╔══

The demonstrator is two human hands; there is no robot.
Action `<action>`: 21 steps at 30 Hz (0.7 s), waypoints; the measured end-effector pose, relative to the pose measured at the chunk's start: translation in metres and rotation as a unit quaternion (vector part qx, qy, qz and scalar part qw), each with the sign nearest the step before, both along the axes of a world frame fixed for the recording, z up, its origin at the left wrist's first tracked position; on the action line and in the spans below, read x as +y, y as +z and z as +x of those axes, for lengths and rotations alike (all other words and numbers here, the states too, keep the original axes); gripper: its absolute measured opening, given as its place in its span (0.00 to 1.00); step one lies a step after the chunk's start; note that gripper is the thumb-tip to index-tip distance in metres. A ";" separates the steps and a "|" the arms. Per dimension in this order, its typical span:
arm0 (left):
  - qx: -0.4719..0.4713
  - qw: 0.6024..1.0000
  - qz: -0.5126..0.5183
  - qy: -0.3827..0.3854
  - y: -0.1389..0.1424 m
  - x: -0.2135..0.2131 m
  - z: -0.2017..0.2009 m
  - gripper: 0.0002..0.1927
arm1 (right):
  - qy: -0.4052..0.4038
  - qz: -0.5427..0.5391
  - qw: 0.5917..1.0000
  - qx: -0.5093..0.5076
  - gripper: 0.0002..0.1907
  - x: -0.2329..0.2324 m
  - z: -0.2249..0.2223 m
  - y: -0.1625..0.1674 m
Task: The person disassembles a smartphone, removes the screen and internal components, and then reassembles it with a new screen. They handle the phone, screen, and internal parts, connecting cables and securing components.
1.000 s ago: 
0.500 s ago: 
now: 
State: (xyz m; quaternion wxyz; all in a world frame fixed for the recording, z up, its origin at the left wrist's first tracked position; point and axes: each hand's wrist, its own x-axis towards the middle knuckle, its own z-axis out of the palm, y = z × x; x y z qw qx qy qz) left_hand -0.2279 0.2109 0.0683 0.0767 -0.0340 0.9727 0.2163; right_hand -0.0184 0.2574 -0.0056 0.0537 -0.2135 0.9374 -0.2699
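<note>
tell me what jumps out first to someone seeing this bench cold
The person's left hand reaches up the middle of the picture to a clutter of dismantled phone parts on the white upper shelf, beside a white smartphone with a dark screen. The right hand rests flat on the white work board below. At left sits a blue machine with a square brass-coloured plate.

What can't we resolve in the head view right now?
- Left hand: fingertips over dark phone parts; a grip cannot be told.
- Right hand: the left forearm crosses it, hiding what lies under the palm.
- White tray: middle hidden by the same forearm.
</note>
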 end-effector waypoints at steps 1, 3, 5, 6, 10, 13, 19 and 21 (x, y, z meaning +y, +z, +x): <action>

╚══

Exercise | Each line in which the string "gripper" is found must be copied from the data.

Finished exercise |
Action `<action>`: 21 steps at 30 Hz (0.7 s), waypoints; the measured end-effector pose, relative to the pose measured at the chunk's start: translation in metres and rotation as a unit quaternion (vector part qx, qy, qz and scalar part qw), each with the sign nearest the step before, both along the axes of a world frame fixed for the recording, z up, its origin at the left wrist's first tracked position; on the action line and in the spans below, read x as +y, y as +z and z as +x of those axes, for lengths and rotations alike (all other words and numbers here, the states too, keep the original axes); gripper: its absolute measured opening, given as its place in its span (0.00 to 1.00); step one lies a step after the chunk's start; note that gripper is the thumb-tip to index-tip distance in metres. A ";" separates the steps and a "|" the arms. Per dimension in this order, its typical span:
  - gripper: 0.0002..0.1927
  - gripper: 0.0002..0.1907

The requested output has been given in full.